In this embodiment, the face recognition method includes:

and S1, acquiring the face image to be recognized, converting the face image to be recognized into a gray image by using each proportion method, and performing noise reduction processing on the gray image by using Gaussian filtering.

Firstly, the invention obtains a face image to be recognized, and converts the face image to be recognized into a gray image by utilizing each proportion method, wherein the calculation formula of each proportion method is as follows:

O_i＝0.30*R_i+0.59*G_i+0.11*B_i

Wherein:

R_i，G_i，B_ithree pixel components, respectively, of a current pixel i;

O_iconverting the gray scale of the current pixel i into a pixel;

further, for the gray level image of the face image to be recognized, the invention performs noise reduction processing on the gray level image by using gaussian filtering, in a specific embodiment of the invention, each pixel in the image is scanned by using a circular template, the weighted average gray level value of the pixels in the neighborhood determined by the template is used for replacing the value of the central pixel point of the template, and the calculation formula of the central pixel point of the template is as follows:

wherein:

n is the dimension of the template, and is set to be 2;

And S2, performing image contrast enhancement on the gray image by using a contrast enhancement algorithm based on linear stretching, and performing binarization processing on the image by using an OTSU algorithm to obtain a binarized image of the face image to be recognized.
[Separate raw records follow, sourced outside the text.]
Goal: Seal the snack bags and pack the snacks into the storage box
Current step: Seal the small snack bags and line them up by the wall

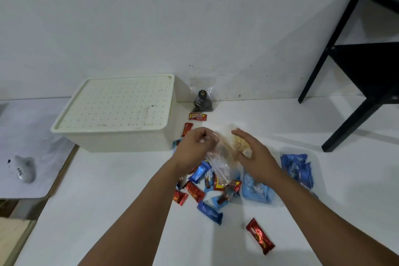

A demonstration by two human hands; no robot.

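Observation:
A clear plastic snack bag (220, 162) with pale yellow snacks in its far end hangs above the table between my hands. My left hand (197, 147) pinches its upper edge with curled fingers. My right hand (253, 155) is beside the bag's filled end, fingers spread and loosely bent around it. The cream storage box (121, 114) stands at the back left with its dotted lid on. Several red and blue wrapped snacks (207, 192) lie in a pile under my hands. One red bar (260, 236) lies alone nearer me.
A clear bag of dark snacks (203, 100) leans on the wall beside the box. Clear bags of blue packets (299, 168) lie to the right. A black side table (364, 64) stands at the far right. A lower surface with a white object (23, 170) is left.

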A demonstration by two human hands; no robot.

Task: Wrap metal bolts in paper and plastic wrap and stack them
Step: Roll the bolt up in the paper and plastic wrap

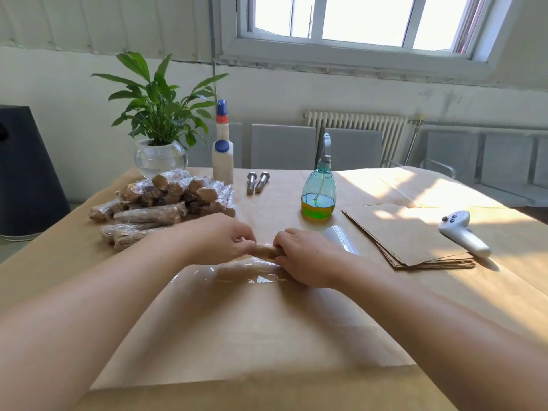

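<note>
Brown paper-wrapped bolt [265, 251] at mid-table, lying crosswise on clear plastic wrap [237, 292], pinched at each end by left hand [221, 240] and right hand [299, 256]. Stack of wrapped bolts [166, 200] far left (near a potted plant [157, 114]). Two bare bolts [257, 182] beyond, beside spray bottle [318, 188].

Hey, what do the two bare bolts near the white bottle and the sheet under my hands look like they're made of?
The two bolts look like plain grey steel with a dull metallic sheen, hex heads and threaded shanks; the exact alloy or plating can't be told. The sheet looks like thin clear plastic film: glossy, wrinkled, with the brown paper visible through it.
</note>
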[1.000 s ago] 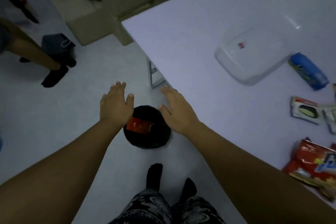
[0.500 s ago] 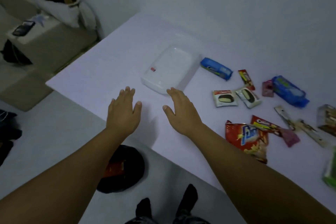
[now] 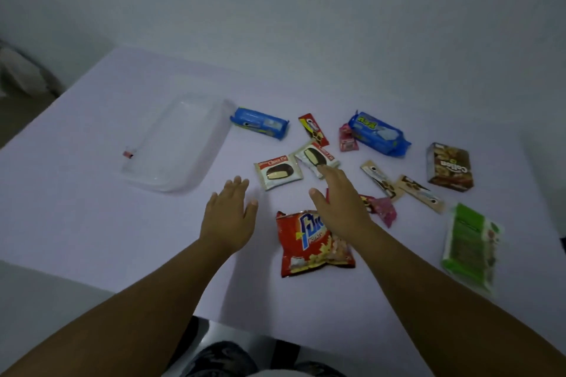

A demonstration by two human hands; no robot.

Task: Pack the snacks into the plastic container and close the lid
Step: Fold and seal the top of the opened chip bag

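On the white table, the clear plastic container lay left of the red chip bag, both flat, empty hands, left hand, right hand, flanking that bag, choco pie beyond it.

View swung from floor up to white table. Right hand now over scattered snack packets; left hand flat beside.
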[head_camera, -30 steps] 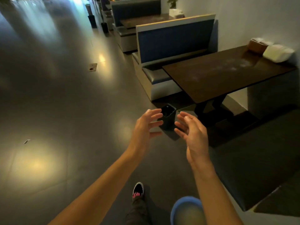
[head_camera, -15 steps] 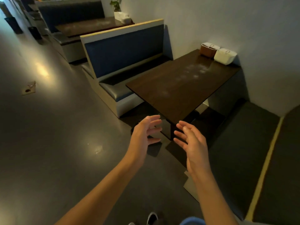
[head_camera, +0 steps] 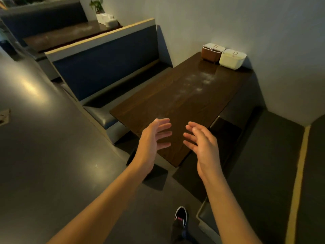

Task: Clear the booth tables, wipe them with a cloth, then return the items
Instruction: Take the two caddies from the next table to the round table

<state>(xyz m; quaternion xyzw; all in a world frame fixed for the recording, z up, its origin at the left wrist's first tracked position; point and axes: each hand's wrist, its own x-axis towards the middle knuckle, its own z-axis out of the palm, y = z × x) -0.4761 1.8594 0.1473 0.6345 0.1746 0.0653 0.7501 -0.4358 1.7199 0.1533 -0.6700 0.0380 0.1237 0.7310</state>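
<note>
A: What's changed?
B: The tabletop [head_camera: 175, 103] has come closer; both hands [head_camera: 153, 138], left and right [head_camera: 202, 143], are apart, fingers loose, empty, over its near end.
A: Cleared yet?
B: No. The brown box [head_camera: 212, 53] and white box [head_camera: 232, 59] sit by the wall; possibly smears mid-table.

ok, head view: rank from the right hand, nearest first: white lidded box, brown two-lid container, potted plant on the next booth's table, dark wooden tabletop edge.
From the right hand:
1. Dark wooden tabletop's near edge, just below the fingers.
2. White lidded box, far end of the table, by the wall.
3. Brown two-lid container, touching the box's left side; nearly a tie.
4. Potted plant, next booth's table, beyond the blue seat back.
</note>
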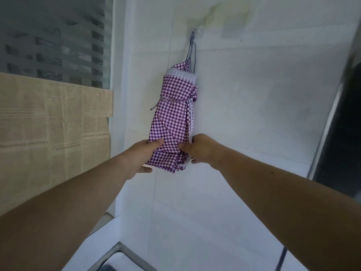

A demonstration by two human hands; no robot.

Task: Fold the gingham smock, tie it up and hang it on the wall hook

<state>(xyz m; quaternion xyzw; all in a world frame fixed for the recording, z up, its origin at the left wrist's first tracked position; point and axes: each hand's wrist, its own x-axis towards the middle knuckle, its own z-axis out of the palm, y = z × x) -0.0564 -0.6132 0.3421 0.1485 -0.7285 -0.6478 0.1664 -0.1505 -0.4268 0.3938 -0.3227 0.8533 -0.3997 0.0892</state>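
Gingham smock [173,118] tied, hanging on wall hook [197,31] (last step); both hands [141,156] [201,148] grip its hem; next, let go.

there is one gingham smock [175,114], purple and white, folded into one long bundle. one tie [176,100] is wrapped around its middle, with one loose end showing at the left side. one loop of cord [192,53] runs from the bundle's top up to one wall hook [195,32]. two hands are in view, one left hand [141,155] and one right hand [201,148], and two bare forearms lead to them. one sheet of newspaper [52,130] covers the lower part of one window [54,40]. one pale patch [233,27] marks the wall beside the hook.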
Further, the invention utilizes a contrast enhancement algorithm based on linear stretching to perform image contrast enhancement on the gray scale image, wherein the linear stretching refers to pixel level operation in which the input gray scale value and the output gray scale value are in a linear relation, and a contrast enhancement formula is as follows:

D_b＝f(D_a)＝a*D_a+b

Wherein:

D_ais the gray value of the input image;

D_bis the gray value of the output image;

a is a linear slope, if a is more than 1, the output image contrast is enhanced compared with the original image, if a is less than 1, the output image contrast is weakened compared with the original image, and a is set to be 2;

b is intercept, the invention is set to 0.5;

further, the invention uses OTSU algorithm to carry out binarization processing on the image to obtain a binarization image of the face image to be recognized, wherein the formula for carrying out binarization processing on the image is as follows:

g(t)＝w₀*w₁*(u₀-u₁)*(u-u₀)

u＝w₀*u₀+w₁*u₁

wherein:

t is a segmentation threshold of the foreground and the background;

u₀average gray scale of foreground;

w₁the number of background points accounts for the proportion of the image;

u₁average gray of background;

u is the total average gray scale of the image;

And S3, detecting the human face external key point region in the binary image by using the cascaded external key point detection model, and detecting the human face internal key point region by using the five sense organs detection model.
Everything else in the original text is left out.